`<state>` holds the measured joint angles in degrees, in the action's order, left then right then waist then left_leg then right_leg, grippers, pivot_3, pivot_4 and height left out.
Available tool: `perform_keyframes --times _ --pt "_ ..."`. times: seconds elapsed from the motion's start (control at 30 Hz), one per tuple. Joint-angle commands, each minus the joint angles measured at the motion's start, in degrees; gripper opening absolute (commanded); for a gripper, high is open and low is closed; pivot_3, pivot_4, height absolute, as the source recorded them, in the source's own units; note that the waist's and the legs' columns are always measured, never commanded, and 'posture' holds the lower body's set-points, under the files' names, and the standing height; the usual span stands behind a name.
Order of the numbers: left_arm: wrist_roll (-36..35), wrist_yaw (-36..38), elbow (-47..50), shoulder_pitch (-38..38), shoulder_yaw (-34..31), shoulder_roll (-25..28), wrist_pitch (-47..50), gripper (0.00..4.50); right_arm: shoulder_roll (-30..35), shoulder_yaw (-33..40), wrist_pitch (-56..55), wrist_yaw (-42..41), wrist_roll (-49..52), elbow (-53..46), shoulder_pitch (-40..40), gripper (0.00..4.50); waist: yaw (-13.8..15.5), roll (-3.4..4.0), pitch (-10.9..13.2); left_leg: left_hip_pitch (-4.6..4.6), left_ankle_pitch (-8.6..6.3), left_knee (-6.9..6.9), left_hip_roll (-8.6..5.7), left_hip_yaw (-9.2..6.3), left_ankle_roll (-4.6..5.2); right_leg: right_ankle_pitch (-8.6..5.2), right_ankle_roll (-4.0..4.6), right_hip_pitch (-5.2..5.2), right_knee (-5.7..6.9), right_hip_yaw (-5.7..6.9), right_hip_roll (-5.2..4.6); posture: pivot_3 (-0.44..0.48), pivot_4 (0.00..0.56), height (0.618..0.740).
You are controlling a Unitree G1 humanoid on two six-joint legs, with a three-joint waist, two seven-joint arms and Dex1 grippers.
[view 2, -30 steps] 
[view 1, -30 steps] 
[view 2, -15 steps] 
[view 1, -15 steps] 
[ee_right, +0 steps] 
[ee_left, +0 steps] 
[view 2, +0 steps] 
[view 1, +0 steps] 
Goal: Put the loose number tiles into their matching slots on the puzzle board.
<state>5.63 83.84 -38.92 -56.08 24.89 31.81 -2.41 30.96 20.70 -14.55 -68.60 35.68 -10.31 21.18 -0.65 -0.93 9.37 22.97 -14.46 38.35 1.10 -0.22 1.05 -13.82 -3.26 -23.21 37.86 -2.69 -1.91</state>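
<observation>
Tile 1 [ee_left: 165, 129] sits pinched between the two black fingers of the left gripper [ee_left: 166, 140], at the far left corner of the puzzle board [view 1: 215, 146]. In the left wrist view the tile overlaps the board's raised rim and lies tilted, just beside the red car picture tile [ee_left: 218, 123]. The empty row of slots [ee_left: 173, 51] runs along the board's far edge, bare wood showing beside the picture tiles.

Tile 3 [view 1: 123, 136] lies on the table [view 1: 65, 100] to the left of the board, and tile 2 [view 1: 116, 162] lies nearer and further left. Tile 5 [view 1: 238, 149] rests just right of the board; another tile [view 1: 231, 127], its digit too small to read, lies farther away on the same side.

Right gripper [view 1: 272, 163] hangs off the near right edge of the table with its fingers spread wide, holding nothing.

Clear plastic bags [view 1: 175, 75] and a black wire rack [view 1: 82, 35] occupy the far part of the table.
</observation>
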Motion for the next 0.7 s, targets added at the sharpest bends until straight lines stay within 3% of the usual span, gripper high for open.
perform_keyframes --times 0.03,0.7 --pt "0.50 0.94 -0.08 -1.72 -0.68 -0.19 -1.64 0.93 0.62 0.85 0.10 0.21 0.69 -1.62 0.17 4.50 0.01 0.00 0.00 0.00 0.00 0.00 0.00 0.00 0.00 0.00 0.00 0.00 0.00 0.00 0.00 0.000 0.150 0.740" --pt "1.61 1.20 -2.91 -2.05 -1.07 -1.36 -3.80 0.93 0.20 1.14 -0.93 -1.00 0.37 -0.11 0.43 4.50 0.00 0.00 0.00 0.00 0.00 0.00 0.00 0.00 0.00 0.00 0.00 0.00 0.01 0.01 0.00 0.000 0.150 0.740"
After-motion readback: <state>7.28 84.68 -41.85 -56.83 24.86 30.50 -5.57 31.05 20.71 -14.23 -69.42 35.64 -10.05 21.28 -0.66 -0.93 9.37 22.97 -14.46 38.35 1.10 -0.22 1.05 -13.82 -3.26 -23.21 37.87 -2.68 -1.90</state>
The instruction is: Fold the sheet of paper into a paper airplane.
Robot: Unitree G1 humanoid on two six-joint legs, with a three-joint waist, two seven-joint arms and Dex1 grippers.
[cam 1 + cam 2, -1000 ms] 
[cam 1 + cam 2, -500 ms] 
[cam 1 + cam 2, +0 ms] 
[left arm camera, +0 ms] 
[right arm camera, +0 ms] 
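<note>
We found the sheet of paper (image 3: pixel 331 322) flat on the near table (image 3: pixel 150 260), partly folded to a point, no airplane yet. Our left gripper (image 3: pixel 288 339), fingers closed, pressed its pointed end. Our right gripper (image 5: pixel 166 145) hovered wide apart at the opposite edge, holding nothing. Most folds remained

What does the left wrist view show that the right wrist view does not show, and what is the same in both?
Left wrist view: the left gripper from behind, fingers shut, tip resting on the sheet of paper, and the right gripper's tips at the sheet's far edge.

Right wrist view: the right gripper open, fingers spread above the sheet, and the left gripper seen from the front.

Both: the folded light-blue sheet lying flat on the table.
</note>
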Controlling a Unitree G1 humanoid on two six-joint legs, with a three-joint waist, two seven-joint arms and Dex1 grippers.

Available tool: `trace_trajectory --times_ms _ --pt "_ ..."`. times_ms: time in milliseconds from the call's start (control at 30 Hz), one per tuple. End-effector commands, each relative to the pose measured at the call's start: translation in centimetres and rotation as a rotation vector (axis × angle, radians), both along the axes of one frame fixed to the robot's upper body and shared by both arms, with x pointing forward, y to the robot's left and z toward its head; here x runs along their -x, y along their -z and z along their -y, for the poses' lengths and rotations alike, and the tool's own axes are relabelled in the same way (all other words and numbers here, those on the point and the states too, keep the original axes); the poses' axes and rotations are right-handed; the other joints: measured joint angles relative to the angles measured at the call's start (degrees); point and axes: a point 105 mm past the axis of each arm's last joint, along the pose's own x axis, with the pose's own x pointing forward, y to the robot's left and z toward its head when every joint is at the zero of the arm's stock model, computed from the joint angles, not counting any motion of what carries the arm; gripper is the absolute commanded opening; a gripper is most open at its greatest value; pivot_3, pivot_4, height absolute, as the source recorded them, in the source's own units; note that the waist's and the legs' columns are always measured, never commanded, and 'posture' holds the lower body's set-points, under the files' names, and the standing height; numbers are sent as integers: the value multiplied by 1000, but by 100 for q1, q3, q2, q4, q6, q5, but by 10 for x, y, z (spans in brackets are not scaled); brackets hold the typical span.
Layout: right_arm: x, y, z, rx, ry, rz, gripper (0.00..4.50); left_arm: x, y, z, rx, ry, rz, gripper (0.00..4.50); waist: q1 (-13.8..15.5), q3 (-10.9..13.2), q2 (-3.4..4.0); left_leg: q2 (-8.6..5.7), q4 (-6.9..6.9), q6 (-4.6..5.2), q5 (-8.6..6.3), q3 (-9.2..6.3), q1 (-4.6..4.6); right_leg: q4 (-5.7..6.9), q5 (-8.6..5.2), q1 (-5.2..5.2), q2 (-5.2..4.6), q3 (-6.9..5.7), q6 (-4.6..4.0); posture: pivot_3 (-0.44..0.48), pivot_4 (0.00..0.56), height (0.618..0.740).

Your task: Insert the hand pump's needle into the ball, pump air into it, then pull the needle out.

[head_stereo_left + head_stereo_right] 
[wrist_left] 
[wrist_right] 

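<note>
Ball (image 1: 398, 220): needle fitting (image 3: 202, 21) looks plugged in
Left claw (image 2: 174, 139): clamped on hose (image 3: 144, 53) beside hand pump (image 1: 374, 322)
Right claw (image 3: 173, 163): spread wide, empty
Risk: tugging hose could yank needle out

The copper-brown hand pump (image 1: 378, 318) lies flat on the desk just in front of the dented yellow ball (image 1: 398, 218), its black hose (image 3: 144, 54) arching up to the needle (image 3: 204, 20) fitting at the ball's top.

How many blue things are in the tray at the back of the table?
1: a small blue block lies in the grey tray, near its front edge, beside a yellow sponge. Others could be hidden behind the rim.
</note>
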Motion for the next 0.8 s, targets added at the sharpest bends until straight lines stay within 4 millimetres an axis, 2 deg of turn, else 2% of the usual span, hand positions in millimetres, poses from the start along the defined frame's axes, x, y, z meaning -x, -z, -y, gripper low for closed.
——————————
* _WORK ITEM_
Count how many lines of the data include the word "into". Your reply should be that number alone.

* _ANSWER SPACE_
3